### Assignment
Each line below that contains "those" should be counted. Give only the total.
== Segment start ==
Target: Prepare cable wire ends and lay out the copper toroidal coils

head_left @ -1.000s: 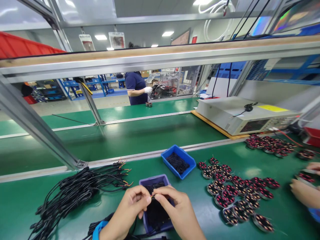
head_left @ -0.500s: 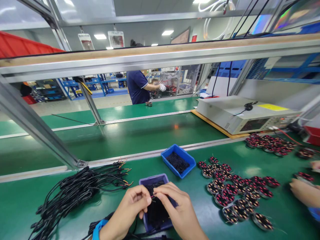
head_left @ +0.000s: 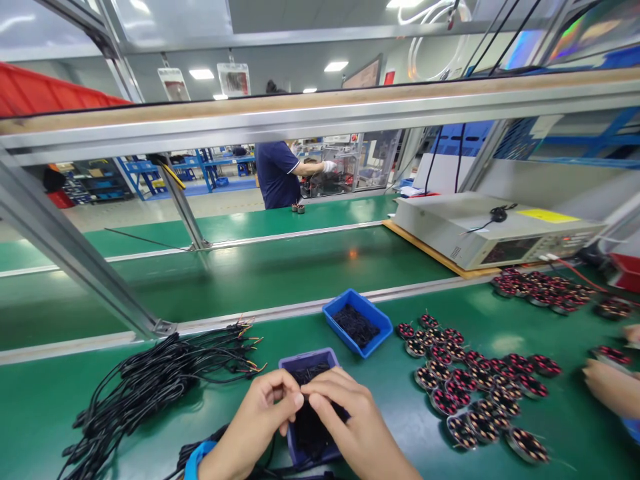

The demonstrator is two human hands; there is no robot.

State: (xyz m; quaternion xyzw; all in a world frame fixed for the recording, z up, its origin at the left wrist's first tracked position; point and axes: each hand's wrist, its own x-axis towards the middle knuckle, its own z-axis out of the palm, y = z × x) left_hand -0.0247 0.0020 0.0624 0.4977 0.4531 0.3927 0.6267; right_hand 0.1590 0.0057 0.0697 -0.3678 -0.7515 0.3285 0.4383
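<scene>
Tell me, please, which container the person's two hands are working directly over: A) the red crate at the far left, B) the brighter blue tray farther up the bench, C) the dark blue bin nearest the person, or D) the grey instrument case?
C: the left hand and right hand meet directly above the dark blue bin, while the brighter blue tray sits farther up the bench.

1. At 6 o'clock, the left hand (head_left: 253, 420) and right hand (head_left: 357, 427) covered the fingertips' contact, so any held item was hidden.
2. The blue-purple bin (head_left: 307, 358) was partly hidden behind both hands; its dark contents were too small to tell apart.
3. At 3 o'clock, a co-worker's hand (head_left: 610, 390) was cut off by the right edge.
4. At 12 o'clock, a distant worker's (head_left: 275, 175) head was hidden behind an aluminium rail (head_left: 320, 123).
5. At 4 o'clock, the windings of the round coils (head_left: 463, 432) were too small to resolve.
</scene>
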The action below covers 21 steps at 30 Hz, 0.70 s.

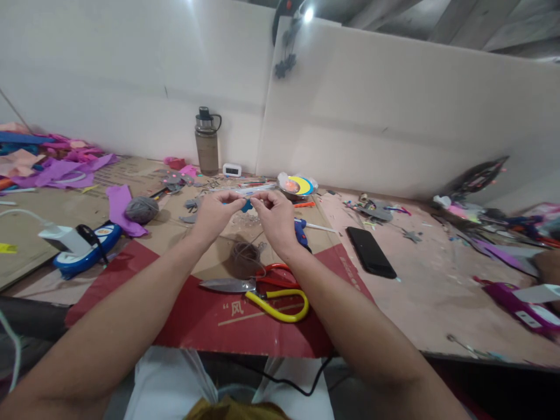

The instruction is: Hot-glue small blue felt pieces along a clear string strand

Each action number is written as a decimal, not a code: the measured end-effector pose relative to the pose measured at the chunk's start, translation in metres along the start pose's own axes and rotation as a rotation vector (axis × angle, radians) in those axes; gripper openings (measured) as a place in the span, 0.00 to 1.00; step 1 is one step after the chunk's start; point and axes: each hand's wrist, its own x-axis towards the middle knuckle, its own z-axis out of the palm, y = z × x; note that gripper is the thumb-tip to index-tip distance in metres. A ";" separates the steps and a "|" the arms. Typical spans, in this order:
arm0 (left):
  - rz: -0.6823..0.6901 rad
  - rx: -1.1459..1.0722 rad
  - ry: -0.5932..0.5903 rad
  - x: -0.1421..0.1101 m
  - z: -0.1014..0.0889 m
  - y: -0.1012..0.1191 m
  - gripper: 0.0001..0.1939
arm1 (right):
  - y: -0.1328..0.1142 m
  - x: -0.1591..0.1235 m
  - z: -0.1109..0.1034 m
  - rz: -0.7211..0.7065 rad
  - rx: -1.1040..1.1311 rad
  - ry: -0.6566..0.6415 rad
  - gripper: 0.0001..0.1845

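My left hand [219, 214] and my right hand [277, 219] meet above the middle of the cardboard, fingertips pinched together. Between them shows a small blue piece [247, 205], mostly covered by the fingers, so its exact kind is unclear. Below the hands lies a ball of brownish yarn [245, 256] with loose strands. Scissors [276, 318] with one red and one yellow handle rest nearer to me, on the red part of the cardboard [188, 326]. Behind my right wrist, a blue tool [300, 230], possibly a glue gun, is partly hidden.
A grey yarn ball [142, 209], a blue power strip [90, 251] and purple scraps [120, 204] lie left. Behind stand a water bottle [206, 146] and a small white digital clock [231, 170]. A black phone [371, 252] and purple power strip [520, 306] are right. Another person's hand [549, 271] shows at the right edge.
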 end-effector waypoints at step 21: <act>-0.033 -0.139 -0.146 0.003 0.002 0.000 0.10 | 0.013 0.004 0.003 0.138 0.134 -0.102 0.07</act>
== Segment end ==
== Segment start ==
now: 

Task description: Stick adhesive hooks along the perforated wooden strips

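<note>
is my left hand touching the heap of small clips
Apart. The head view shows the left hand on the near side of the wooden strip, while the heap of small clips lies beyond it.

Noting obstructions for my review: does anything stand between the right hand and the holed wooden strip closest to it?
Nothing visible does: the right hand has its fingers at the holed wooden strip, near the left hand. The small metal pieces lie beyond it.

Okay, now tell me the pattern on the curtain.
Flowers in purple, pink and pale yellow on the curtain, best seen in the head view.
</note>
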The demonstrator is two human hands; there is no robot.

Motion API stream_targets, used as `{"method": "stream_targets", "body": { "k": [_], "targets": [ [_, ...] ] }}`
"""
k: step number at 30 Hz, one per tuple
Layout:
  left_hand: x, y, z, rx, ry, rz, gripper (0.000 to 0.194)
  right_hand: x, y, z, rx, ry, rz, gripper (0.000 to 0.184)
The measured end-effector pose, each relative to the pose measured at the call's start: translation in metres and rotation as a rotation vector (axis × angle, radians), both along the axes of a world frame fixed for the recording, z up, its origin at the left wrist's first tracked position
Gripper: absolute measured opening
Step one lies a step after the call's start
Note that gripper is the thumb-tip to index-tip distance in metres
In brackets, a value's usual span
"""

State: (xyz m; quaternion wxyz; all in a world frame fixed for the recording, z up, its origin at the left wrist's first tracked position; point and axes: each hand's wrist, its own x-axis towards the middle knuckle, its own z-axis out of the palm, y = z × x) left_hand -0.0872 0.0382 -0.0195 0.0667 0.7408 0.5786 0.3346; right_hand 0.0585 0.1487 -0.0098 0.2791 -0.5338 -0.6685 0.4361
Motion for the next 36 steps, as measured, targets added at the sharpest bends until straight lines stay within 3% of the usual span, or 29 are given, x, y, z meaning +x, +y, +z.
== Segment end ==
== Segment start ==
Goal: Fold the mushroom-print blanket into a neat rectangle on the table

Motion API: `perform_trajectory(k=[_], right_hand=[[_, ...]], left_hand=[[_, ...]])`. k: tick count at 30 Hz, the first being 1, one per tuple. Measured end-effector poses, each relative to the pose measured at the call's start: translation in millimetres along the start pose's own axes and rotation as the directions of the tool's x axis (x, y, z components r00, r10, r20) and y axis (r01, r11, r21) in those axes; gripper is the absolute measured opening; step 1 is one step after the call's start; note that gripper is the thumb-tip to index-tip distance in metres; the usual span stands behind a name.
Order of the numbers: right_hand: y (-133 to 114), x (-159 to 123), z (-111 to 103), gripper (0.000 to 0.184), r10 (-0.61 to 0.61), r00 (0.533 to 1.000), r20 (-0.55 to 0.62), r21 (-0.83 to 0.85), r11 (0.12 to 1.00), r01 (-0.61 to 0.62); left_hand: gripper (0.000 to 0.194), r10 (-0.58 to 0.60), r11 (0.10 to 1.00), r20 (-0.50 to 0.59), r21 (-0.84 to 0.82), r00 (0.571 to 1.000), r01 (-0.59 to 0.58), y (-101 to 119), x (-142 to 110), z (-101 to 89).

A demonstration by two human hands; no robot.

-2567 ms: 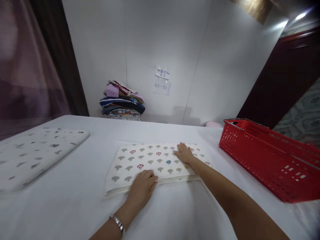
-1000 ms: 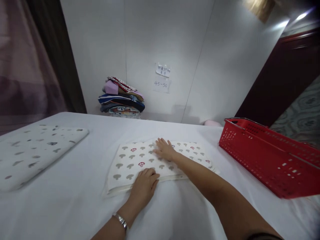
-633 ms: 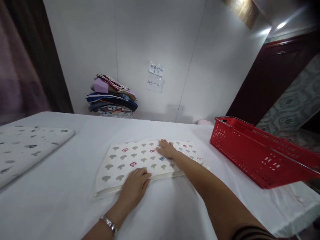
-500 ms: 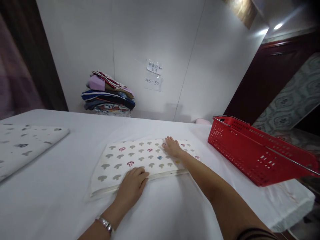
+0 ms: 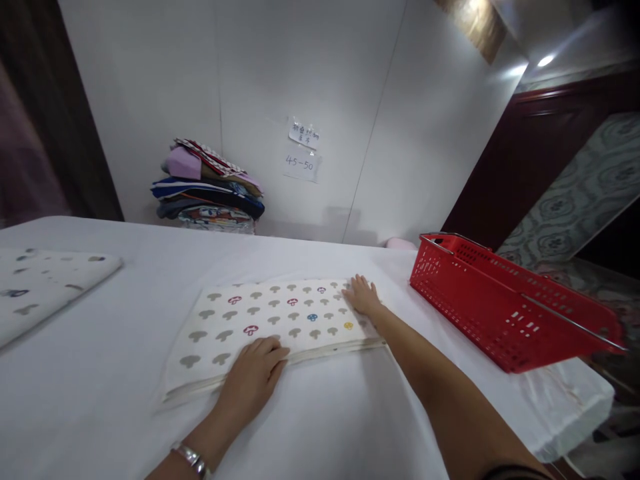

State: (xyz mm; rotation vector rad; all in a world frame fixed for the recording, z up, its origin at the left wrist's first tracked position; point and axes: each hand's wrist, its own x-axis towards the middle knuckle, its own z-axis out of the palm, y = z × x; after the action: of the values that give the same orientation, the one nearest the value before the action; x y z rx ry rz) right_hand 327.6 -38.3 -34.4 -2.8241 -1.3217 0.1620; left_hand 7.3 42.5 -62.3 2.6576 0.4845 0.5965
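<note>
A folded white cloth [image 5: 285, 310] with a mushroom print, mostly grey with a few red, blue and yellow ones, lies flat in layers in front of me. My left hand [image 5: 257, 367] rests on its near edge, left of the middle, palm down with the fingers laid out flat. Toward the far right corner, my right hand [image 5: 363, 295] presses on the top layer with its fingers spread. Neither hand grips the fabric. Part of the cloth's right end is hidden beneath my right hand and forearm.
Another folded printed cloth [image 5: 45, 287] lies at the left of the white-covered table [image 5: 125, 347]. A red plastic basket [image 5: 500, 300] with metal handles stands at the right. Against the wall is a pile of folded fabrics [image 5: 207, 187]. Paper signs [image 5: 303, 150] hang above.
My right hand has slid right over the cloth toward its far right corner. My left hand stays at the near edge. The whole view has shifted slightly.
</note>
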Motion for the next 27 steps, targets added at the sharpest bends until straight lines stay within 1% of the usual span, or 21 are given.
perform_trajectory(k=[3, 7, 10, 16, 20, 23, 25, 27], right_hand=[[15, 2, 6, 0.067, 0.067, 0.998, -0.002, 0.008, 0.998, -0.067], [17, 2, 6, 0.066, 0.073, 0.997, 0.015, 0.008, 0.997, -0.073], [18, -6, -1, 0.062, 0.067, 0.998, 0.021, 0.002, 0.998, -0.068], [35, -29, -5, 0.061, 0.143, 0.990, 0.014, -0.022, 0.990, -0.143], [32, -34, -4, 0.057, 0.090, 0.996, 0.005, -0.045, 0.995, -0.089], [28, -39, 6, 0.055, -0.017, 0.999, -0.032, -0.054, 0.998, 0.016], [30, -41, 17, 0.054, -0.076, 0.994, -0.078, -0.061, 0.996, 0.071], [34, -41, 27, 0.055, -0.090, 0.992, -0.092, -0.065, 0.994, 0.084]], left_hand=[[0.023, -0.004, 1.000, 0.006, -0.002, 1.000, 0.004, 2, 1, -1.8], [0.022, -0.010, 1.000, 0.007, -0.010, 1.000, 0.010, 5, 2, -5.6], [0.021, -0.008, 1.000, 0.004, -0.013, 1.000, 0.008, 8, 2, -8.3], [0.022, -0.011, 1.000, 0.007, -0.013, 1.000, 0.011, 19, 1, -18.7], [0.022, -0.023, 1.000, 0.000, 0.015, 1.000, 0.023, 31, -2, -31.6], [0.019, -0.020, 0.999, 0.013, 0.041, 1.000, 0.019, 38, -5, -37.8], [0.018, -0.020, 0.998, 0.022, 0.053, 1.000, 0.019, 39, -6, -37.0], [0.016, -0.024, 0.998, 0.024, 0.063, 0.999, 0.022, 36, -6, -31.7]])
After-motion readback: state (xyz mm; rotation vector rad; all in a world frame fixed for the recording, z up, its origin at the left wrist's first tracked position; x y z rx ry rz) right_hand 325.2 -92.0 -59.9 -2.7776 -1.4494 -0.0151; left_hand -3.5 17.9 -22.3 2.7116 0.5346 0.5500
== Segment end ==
### Written answer
2